## Exercise
From the records below, extract only the lines running from the line with "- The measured" to the line with "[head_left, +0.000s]", both lines included, reproducing them exactly.

(Recorded data)
* * *
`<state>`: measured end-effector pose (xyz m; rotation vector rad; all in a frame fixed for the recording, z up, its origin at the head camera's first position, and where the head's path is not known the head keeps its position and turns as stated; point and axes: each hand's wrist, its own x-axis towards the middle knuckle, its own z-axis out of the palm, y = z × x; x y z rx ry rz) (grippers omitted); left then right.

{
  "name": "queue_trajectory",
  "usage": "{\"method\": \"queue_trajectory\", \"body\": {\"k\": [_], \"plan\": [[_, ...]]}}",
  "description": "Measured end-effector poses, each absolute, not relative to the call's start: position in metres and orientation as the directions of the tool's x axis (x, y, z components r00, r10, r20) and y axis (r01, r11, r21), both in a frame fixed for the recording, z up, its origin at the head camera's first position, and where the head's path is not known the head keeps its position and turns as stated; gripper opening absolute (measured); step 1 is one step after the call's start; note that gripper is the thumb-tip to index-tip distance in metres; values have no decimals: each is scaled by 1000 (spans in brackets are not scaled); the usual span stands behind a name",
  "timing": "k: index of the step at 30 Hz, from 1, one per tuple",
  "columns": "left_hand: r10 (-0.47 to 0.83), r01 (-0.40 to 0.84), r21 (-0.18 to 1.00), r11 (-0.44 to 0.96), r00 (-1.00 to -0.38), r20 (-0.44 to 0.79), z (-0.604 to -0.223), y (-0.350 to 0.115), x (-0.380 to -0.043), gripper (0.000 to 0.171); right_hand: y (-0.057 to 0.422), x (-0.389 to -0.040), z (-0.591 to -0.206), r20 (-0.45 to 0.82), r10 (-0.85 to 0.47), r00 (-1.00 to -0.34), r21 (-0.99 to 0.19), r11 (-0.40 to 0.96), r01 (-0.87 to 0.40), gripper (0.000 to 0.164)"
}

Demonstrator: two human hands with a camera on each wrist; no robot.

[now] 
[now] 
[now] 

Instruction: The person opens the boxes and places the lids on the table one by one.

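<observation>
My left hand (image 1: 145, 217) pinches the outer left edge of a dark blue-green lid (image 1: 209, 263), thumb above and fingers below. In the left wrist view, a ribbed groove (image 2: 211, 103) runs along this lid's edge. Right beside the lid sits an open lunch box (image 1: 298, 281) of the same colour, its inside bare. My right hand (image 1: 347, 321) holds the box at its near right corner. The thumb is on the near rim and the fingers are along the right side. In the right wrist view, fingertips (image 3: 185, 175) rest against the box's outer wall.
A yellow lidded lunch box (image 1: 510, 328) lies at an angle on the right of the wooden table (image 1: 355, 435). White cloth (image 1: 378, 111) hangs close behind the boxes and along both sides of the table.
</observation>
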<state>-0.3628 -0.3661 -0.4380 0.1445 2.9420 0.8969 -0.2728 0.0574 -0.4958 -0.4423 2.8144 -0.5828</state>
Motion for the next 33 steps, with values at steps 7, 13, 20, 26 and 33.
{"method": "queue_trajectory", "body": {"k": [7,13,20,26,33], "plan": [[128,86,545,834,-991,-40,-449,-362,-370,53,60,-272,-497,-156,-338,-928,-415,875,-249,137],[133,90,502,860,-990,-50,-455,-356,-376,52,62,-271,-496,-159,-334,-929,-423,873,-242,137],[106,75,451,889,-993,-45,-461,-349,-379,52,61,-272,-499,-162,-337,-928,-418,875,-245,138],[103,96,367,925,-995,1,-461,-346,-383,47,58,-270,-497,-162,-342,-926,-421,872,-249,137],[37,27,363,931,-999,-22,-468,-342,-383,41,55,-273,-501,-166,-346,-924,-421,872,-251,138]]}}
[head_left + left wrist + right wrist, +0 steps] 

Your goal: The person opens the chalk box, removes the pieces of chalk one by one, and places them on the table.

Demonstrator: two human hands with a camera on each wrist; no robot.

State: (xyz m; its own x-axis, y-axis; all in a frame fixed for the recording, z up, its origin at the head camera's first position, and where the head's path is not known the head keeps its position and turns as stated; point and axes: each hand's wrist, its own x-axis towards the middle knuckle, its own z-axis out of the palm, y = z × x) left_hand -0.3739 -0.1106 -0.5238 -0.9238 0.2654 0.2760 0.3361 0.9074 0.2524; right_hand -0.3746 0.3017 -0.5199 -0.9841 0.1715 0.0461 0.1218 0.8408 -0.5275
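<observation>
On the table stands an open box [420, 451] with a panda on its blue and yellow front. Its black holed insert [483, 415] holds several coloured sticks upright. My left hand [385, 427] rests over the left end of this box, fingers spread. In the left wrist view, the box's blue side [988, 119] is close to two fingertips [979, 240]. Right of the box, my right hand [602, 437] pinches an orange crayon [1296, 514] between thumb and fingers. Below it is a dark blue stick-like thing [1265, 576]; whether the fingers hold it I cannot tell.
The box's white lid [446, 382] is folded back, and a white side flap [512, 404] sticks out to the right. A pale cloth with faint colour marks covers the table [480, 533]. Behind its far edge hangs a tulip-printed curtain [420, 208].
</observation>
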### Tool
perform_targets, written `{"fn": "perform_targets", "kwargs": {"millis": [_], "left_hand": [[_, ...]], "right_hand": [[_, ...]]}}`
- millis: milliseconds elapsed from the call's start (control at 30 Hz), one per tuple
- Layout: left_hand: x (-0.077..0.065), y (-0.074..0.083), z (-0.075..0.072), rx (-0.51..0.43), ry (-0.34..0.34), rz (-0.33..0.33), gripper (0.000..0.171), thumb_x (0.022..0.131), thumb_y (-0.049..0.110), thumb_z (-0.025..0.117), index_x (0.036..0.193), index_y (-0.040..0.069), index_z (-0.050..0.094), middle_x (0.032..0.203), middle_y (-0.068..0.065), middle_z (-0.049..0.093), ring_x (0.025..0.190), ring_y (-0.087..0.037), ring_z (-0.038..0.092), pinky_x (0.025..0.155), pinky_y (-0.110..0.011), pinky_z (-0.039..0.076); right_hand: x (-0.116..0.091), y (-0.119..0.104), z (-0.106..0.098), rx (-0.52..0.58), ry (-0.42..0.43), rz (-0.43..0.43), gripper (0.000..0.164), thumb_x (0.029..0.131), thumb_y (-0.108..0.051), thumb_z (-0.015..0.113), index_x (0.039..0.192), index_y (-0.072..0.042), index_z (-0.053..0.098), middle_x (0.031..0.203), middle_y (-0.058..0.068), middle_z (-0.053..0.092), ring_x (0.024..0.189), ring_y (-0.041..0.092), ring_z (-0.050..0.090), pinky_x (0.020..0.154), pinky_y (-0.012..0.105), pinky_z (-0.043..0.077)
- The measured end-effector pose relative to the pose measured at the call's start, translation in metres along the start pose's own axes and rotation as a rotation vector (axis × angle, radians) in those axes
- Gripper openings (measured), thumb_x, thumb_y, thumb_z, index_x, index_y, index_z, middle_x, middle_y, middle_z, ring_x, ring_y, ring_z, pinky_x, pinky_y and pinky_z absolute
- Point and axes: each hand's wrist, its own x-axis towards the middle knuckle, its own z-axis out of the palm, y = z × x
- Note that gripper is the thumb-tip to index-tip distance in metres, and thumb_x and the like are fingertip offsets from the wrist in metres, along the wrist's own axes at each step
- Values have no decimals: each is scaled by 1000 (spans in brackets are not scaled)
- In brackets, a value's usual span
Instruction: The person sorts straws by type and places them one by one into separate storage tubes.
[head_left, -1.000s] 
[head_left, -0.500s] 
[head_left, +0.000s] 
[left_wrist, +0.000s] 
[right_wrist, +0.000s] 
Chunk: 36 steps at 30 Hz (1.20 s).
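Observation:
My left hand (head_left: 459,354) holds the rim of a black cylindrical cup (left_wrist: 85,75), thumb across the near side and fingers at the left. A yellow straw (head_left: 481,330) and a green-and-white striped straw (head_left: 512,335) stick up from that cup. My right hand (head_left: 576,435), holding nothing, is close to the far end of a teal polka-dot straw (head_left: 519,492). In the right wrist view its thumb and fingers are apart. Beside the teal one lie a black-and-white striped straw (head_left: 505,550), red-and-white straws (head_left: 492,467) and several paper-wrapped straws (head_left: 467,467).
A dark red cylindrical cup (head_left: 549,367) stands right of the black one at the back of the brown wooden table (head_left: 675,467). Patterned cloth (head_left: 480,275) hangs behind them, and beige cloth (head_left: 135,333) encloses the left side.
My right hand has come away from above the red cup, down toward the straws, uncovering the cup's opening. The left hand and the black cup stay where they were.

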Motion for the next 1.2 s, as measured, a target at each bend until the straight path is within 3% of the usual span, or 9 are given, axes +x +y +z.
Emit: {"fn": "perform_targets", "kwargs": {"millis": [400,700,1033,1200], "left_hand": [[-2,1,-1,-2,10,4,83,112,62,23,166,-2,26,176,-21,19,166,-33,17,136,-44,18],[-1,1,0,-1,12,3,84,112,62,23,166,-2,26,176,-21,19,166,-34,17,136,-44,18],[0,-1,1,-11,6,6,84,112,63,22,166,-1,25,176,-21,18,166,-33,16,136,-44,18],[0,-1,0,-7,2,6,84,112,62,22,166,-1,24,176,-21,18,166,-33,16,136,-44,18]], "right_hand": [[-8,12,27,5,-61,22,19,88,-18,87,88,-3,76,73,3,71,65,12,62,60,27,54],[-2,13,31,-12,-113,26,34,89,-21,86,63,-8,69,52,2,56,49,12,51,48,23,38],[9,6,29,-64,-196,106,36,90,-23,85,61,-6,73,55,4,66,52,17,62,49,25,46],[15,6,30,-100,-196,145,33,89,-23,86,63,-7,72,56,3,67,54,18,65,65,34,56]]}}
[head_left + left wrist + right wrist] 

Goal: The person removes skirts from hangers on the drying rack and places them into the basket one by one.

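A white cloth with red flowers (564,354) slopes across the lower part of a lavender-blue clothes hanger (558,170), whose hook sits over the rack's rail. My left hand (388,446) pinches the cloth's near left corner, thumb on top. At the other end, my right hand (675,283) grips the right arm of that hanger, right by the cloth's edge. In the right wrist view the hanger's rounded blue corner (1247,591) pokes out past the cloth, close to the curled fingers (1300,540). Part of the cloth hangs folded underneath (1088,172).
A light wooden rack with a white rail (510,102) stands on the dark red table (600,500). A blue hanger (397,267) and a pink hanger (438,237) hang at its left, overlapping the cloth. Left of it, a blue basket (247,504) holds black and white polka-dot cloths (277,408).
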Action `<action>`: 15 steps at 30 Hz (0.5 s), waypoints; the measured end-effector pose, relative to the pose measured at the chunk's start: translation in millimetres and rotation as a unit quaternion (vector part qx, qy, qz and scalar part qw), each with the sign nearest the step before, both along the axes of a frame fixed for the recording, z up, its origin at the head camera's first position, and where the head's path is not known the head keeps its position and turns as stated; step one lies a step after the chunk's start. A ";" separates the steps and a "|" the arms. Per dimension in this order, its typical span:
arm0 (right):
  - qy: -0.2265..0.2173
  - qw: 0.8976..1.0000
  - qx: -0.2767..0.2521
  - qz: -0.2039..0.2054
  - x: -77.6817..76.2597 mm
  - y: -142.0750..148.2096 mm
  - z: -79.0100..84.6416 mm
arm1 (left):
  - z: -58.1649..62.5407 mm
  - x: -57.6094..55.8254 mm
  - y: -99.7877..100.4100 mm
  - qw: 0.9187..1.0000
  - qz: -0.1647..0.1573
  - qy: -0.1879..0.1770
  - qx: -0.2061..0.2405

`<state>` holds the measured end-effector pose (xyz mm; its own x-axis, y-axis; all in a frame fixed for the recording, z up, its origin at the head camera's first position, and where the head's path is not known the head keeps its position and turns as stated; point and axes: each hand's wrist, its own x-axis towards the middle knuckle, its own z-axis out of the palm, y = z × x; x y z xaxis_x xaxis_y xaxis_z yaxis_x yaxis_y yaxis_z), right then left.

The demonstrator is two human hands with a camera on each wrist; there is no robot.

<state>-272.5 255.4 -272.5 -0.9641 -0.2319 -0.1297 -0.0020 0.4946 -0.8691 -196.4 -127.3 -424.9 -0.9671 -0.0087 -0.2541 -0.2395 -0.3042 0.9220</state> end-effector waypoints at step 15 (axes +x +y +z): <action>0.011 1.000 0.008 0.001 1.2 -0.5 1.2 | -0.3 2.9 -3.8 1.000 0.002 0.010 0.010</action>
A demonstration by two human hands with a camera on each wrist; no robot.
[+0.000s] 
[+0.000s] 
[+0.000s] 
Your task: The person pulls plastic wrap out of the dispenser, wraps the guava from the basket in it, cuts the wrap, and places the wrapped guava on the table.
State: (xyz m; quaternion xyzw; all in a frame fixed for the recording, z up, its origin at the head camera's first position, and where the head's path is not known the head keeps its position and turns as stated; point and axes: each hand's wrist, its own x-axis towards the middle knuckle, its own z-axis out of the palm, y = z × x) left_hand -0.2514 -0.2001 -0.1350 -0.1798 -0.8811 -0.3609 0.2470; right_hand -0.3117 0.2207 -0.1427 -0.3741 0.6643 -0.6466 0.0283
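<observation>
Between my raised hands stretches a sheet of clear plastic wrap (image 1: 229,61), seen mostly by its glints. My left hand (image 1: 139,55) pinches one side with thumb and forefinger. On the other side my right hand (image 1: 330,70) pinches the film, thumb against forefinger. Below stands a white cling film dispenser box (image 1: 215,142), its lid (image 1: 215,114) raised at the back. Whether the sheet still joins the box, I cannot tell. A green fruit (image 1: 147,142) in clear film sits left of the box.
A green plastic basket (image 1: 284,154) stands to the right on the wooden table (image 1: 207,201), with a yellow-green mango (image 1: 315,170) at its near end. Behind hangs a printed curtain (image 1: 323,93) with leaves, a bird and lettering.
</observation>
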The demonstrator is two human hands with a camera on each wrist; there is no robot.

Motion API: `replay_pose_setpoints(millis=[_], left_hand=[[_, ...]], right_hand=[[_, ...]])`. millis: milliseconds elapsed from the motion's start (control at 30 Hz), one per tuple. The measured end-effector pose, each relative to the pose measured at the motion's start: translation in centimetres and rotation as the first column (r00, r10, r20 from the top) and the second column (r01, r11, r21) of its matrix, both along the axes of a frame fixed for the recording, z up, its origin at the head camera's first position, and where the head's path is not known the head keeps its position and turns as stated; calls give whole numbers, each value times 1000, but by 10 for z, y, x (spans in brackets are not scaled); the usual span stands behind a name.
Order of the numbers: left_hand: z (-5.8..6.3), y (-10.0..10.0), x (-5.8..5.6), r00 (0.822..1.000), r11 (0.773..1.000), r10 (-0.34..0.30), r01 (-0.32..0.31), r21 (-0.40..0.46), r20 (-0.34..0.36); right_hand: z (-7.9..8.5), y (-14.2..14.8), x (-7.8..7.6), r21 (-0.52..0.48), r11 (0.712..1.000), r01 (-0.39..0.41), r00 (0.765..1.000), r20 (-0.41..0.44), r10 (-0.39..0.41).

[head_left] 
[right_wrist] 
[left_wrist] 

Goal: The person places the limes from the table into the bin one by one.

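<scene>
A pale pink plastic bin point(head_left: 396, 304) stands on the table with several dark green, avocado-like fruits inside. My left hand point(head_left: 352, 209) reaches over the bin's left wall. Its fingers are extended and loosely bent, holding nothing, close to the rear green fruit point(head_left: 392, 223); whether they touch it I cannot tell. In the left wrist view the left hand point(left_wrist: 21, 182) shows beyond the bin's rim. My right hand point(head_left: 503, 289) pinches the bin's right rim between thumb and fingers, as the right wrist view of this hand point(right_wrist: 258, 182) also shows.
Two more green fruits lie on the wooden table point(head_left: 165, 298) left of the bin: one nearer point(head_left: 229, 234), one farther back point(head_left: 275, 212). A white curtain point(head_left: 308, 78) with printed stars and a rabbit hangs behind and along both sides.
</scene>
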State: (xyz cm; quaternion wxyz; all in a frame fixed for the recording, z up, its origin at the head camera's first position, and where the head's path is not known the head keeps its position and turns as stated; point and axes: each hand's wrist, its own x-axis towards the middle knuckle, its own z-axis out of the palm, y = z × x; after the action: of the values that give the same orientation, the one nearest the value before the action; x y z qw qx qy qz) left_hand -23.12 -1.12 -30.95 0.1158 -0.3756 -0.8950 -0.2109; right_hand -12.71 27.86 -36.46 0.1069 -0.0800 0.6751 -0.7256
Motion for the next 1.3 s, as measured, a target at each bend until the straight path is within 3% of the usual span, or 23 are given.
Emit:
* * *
## Solution for this exercise
- The measured end-effector pose relative to the pose measured at the call's start, translation in metres along the start pose's own axes and rotation as a rotation vector (axis × angle, radians) in those axes
- Gripper openings (measured), thumb_x, thumb_y, thumb_z, index_x, index_y, index_z, middle_x, middle_y, middle_z, ring_x, ring_y, ring_z, pinky_x, pinky_y and pinky_z absolute
- Point and axes: each hand's wrist, its own x-axis towards the middle knuckle, its own z-axis out of the palm, y = z × x
- Note that gripper is the thumb-tip to index-tip distance in metres, and thumb_x and the like are fingertip offsets from the wrist in metres, along the wrist's own axes at each step
- Values have no decimals: each is scaled by 1000 (spans in brackets are not scaled)
- In brackets, a value's usual span
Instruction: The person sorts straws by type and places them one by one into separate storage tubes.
[head_left, -1.000s] 
[head_left, -0.500s] 
[head_left, +0.000s] 

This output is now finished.